Marcello Minale (December 15, 1938 – December 30, 2000) was a world-renowned Italian designer, writer and a former international oarsman.
Marcello Minale was born into an Italian naval family in Tripoli in 1938, the son of a colonial administrator and former naval captain who became a local city mayor in Aziziya, Libya.
After studying art and architecture at the Technical Institute of Naples, Minale won his first assignments for an architectural magazine in Milan and for a Scandinavian company in charge of interior design and graphic design in Rome.
Minale worked briefly for the Young & Rubicam advertising agency in Rome before moving to Finland in 1961 to be part of the golden age of Scandinavian design working firstly as a designer for Taucker and then as Art director for Mackkinointi Uiherjuuri – both Finnish advertising agencies.

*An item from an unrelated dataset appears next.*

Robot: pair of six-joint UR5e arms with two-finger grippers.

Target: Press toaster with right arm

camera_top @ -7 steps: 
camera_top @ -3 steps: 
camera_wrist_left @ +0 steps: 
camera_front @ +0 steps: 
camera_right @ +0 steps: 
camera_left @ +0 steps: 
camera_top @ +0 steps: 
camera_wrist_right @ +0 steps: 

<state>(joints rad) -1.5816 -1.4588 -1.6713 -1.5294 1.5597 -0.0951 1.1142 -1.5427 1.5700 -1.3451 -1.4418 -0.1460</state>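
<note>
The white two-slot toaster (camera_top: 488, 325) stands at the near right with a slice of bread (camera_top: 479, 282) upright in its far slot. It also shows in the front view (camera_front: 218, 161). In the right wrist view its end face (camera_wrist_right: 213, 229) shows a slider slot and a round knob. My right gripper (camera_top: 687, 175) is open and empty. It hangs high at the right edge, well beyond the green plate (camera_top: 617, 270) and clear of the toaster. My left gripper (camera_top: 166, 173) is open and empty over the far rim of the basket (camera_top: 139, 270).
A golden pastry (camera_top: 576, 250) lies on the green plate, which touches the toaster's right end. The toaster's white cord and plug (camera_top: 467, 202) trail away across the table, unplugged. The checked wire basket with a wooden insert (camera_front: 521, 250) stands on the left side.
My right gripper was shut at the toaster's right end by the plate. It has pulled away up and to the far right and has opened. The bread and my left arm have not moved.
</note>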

It was at the Industrial Design School in Helsinki where Minale was introduced to Scandinavian Modernism – amongst his seminal influences were the Finnish designers Tapio Wirkkala and Alvar Aalto whose style was a world away from the Baroque Italian household in which he had grown up.
In 1962, Minale came to Britain to work as a designer in London, again for Young & Rubicam and met his future partner Brian Tattersfield.
Two years later, the duo formed Minale Tattersfield during a period that coincided with a new generation of young London design firms including Wolff Olins and Fletcher/Forbes/Gill. These fledgling firms were jettisoning the old commercial-artist tradition in favour of a more simple and pared-down style of visual communication much influenced by Bill Bernbach in New York.